This morning on MSNBC’s ‘Morning Joe,’ Rep. Mike Pence (R-IN), Chairman of the House Republican Conference, underscored his rather elementary understanding of health care issues. During the appearance, Pence suggested — as he has in the past — that Americans should purchase insurance across state lines, like all federal employees who purchase their coverage through the Federal Employees Health Benefits Program (FEHBP). Moments later, Pence condemned government-run health insurance exchanges:
Republicans believe that in addition to tort reform what we should allow Americans to do is to purchase health insurance the way members of Congress can, the way all federal employees can and that is to buy health insurance across state lines to get out there and allow new insurance products to be created in a new competitive marketplace…even the private insurance elements in the Exchanges, you know, are essentially government controlled and government dictated.
Pence’s inconsistency aside, members of Congress don’t cross state lines to shop for health insurance. They purchase their coverage from a national exchange-like program in which the competition of private insurers is closely regulated. In fact, if insurers in the government-run FEHBP operated in the kind of “new competitive market place” that Pence envisions, many elected officials would have trouble affording or even qualifying for health insurance coverage.

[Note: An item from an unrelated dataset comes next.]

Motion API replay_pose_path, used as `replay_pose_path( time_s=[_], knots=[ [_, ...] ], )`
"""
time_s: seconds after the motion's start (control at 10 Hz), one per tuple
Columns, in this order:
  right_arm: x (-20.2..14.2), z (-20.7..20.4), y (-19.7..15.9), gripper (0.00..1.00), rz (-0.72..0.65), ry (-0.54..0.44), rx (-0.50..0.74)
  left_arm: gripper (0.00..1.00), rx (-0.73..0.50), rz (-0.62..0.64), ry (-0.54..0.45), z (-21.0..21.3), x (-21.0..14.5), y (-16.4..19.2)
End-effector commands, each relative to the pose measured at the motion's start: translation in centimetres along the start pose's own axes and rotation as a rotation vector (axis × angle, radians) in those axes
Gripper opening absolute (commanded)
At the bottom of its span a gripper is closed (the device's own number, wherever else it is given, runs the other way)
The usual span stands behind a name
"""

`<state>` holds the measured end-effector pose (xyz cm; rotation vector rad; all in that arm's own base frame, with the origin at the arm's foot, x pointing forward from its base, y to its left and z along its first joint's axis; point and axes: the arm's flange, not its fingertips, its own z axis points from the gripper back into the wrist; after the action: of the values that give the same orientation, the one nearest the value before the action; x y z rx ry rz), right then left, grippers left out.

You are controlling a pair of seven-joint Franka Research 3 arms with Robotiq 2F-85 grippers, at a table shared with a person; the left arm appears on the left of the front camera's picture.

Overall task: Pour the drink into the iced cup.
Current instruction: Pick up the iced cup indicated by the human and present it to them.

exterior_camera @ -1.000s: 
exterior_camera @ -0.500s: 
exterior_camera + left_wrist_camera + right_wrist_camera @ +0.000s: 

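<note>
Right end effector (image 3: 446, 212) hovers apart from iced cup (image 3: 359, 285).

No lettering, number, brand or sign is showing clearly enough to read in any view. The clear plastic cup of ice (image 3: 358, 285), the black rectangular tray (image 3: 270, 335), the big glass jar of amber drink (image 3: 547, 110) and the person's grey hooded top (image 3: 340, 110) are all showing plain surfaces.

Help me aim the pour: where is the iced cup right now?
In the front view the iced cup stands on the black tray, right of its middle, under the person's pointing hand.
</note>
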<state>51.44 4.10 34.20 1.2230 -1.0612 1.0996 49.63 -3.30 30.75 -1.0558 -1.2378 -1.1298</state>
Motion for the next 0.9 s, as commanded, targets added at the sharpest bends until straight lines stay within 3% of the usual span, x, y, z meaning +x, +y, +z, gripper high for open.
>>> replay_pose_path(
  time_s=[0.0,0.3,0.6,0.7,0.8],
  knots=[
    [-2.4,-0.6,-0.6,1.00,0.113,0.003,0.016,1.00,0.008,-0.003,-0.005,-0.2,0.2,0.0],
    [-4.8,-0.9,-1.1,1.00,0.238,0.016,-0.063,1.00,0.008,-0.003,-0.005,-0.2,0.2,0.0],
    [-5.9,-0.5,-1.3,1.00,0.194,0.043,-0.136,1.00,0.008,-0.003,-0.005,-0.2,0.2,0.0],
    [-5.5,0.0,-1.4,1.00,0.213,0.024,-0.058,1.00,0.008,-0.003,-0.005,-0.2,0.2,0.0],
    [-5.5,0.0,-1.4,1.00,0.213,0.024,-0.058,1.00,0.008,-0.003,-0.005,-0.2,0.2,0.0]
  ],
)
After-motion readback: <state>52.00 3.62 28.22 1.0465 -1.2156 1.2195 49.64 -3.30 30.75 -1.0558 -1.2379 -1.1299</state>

Private insurers participating in FEHBP cannot deny coverage to applicants with pre-existing conditions, charge exorbitant out of pocket fees, rescind coverage or discriminate based on gender or age. In Pence’s “new competitive marketplace,” insurers could usurp the consumer protection laws of their respective states and would have little incentive to continue doing business under certain state rules which require companies to follow the rules of the FEHBP; instead, they would “compete” for the youngest and healthiest Americans and exclude sicker patients.

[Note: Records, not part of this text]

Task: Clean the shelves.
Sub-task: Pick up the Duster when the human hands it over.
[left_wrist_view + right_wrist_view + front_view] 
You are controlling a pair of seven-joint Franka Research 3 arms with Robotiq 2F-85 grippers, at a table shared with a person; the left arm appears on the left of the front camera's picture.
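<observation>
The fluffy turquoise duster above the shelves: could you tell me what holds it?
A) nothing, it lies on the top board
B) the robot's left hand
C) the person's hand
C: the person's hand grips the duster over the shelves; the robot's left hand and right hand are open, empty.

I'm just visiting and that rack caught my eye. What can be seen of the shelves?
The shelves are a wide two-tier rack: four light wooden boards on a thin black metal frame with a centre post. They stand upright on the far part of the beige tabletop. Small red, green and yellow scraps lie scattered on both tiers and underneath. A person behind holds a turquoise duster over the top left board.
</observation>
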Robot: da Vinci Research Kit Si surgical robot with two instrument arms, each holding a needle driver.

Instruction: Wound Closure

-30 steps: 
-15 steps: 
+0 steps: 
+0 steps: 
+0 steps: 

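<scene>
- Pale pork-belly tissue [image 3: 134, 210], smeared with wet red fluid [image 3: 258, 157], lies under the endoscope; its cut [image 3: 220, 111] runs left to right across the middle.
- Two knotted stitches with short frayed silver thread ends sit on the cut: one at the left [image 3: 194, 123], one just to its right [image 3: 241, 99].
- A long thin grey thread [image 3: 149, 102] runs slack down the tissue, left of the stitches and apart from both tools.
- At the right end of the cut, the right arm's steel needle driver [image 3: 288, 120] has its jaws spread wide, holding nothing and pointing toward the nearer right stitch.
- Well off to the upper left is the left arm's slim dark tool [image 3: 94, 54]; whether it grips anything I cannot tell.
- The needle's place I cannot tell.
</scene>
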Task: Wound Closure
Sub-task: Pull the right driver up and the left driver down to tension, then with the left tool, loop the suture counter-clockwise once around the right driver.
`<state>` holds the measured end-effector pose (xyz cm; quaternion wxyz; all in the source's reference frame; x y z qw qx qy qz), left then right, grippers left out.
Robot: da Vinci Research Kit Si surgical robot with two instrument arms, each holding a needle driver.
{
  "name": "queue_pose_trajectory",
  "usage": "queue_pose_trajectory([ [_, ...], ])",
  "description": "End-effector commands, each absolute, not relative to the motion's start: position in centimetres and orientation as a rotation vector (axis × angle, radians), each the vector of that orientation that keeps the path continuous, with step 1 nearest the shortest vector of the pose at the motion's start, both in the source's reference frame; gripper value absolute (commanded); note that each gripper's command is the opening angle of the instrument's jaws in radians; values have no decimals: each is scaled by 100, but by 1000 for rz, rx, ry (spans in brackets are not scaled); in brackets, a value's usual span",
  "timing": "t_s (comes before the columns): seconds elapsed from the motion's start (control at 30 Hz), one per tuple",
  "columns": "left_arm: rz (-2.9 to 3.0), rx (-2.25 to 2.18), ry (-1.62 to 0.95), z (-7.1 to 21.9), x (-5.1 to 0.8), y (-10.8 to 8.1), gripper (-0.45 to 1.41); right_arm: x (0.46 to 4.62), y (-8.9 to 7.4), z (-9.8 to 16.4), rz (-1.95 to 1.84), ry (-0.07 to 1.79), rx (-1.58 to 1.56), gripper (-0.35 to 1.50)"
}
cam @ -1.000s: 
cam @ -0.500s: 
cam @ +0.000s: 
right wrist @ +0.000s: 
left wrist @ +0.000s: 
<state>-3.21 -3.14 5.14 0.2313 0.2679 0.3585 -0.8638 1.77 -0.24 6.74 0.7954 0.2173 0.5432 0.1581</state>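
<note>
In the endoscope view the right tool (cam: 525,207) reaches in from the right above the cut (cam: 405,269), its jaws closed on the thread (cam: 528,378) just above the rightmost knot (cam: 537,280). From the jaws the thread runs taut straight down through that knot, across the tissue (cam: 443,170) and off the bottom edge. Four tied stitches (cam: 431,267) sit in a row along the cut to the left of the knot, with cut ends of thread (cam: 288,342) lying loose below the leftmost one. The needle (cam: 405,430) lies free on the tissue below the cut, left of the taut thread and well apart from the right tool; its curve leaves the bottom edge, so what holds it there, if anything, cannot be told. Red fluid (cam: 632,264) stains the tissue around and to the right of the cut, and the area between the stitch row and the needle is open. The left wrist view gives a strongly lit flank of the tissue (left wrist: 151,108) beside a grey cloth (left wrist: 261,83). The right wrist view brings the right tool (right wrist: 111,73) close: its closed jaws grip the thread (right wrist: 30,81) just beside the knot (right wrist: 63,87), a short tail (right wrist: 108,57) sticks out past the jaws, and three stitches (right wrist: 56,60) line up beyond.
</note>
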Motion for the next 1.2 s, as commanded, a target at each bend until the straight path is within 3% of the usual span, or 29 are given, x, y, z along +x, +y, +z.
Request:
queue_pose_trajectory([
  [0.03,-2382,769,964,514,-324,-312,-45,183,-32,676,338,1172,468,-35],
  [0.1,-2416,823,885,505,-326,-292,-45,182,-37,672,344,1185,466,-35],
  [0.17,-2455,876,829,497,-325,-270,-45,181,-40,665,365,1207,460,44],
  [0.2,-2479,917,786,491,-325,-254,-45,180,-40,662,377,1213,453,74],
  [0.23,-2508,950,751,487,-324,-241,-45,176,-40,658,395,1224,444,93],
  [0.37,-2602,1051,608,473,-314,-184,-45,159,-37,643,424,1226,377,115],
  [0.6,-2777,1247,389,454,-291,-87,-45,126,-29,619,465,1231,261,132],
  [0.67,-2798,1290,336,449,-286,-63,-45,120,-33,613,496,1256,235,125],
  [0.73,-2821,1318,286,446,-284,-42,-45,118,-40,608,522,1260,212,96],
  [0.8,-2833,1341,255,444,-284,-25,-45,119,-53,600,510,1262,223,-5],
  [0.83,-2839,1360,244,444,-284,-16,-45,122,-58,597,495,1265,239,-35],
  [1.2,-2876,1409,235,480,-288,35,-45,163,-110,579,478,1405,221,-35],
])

Over the last three years, insurance companies operating in the individual market denied coverage to 12.6 million Americans and under Pence’s reforms, they could exclude far more ‘non profitable’ customers from coverage. Companies would charter in states with scarce regulations, and will no longer have to provide mental health parity, cancer screenings, or abide by regulations that limit the rates that can be charged to higher-cost consumers and that limit who can be excluded for a health plan. Insurers operating in these unregulated states would offer bear bones coverage to attract younger and healthier Americans, leaving states with greater consumer protections — and more comprehensive plans — with a sicker risk pool and higher costs.
When asked which parts of the House bill he favors, Pence, who has previously said that every member of Congress should read the health bill “thoroughly,” was unable to recall any other provision in the 1018 page bill besides the 12 pages devoted to the public option.